Macduff pursues and fights Macbeth who falls wounded. He tells Macbeth that he was not "born of woman" but "untimely ripped" from his mother's womb. Macbeth responds in anguish (Cielo! / "Heaven") and the two continue fighting, then disappear from view. Macduff returns indicating to his men that he has killed Macbeth. He then turns to Malcolm, hailing him as King. The scene ends with a hymn to victory sung by bards, soldiers, and Scottish women (Salve, o re!/ "Hail, oh King!). Malcolm as King, and Macduff as hero, together swear to restore the realm to greatness.

==Music==
Writing in the New Grove Dictionary, musicologist Roger Parker sees the opera as revealing Verdi's "attention to detail and sureness of effect unprecedented in earlier works. This holds true as much for the 'conventional' numbers....as for formal experiments like the Macbeth-Banquo duettino in act 1." But Deryck Cooke, in his 1964 essay "Shakespeare into Music", argues that Macbeth is inferior to both Verdi's later works inspired by Shakespeare (Otello, Falstaff) and the Bard's original:

Only during the present Verdi craze could his Macbeth be seriously set beside its tremendous original. What can we make of a Macbeth who pursues his fatal vision through a musical desert of the old fustian recitative, or a Lady Macbeth whose prayer to be unsexed is a barn-storming martial cabaletta? In the "Grand scena di sonnambulismo", admittedly, Verdi did so magically stroke the big strumming guitar of his orchestra, and so chasten the vocal pride of Italian bel canto, as to foreshadow his achievements of some forty years later.

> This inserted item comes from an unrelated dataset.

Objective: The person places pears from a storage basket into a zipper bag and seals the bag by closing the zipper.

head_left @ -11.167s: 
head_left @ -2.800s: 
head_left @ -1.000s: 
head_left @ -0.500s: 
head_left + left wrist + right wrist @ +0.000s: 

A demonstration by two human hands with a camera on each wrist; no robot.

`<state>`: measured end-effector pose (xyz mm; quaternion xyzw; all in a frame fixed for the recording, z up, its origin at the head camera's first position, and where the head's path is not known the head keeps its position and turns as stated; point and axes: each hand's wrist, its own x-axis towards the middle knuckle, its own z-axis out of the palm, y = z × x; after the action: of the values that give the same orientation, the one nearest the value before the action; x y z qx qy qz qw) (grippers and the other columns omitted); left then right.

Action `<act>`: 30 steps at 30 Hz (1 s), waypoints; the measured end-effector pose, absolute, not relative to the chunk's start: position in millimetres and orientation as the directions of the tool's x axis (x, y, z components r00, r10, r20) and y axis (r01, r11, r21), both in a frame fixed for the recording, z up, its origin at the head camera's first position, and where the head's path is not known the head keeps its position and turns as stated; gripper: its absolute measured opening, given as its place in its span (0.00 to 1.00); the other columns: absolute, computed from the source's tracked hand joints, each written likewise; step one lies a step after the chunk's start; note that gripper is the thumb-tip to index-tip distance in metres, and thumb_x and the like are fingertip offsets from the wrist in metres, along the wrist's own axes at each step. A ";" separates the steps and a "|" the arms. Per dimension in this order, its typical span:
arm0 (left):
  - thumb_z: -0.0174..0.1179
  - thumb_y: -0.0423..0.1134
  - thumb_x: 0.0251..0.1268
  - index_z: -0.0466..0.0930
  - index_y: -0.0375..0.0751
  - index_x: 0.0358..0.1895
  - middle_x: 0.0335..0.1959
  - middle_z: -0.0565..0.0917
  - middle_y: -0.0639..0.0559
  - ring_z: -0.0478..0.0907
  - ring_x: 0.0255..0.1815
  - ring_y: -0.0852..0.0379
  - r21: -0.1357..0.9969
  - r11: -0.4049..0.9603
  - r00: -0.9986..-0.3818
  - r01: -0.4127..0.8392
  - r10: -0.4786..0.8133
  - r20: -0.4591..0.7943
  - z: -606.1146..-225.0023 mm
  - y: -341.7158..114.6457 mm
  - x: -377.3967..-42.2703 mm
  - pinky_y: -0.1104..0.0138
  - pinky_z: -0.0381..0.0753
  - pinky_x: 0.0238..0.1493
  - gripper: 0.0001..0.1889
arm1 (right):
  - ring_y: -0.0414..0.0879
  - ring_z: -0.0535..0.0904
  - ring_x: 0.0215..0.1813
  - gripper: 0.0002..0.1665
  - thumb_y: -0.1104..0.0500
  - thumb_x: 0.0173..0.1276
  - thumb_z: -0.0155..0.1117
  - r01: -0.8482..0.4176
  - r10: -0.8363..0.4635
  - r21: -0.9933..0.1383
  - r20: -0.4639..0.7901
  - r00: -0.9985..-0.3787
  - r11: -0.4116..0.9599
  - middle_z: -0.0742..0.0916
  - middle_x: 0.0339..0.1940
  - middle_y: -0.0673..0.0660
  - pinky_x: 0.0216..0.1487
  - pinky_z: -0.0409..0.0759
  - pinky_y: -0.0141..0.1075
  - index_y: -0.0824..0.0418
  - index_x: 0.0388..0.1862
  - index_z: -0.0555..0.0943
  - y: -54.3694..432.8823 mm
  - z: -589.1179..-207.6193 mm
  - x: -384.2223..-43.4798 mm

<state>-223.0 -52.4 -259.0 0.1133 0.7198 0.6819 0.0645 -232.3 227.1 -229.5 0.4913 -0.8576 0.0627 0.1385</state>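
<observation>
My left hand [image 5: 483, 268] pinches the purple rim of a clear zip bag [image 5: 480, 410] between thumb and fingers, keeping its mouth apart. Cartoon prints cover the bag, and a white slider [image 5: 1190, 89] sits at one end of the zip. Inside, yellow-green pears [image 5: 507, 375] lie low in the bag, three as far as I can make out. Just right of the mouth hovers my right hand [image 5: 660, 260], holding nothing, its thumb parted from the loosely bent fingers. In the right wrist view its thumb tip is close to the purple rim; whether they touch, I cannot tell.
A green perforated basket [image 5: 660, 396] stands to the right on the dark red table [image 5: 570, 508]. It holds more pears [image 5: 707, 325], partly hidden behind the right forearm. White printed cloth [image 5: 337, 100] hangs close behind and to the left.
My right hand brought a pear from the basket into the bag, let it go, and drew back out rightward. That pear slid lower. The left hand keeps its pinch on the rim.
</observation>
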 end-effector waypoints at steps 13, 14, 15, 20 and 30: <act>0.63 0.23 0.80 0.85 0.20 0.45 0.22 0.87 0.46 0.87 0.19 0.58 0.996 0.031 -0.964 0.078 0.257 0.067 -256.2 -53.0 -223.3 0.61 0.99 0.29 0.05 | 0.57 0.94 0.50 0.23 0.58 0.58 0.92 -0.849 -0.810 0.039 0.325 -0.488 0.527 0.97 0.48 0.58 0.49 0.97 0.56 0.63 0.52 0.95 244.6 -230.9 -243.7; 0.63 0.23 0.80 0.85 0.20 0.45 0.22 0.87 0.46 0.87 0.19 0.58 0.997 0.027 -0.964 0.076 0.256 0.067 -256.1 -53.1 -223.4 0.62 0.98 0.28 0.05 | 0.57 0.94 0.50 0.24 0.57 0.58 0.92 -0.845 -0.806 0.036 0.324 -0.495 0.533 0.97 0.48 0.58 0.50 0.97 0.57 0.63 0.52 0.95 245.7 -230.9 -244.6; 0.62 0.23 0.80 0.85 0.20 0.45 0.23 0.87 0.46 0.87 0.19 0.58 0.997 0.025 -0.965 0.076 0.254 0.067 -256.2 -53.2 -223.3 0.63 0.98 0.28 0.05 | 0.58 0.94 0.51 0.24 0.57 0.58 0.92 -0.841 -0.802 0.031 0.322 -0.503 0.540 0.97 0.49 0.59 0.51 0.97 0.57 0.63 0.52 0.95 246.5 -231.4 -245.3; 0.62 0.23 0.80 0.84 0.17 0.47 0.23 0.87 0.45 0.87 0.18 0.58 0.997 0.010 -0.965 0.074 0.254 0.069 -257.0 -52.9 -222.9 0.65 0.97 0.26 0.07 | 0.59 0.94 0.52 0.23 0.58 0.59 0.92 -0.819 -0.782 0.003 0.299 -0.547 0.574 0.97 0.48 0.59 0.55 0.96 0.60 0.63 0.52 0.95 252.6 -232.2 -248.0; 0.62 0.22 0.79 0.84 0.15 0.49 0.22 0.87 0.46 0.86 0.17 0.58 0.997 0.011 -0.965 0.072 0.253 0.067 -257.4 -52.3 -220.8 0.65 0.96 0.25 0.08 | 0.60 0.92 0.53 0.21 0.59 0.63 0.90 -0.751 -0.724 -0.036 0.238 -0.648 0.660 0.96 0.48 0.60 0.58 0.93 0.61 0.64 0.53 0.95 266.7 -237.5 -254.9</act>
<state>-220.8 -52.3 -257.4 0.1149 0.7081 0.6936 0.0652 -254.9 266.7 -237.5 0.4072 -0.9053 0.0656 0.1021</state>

Baldini's analysis of the structure of the score in relation to the drama (and the comparison between the two versions) is highly detailed and worthy of examination. He notes that it is not always the 1865 material which is better or more suited than that from 1847. While he is not alone in raising the issue of the contrast between the 1847 version and that of 1865 ("the passage of 18 years was just too long to allow him to re-enter his original conception at every point"), in the final analysis for musicologist Julian Budden, the disparity between the versions cannot be reconciled. However, along with Parker, he does concede that "even the traditional elements are better handled than in Attila or Alzira [and] the arias grow organically from the implications of their own material, rather than from the deliberate elaboration of a formula."

The role of Lady Macbeth, written for the preeminent soprano Marianna Barbieri-Nini, is widely considered among the most demanding in the operatic repertory. It requires the singer to have immense dramatic intensity, stamina, range, and ability to navigate difficult passages of vocal agility, as well as massive shifts in tessitura, ranging from that of a low mezzo, to a high soprano in certain sections. The vocal and dramatic feats required of the character have often given breakthroughs for various operatic singers in their careers, such as the Greek-American soprano Maria Callas and the American mezzo Shirley Verrett, who both took on the role at La Scala decades apart, to great acclaim.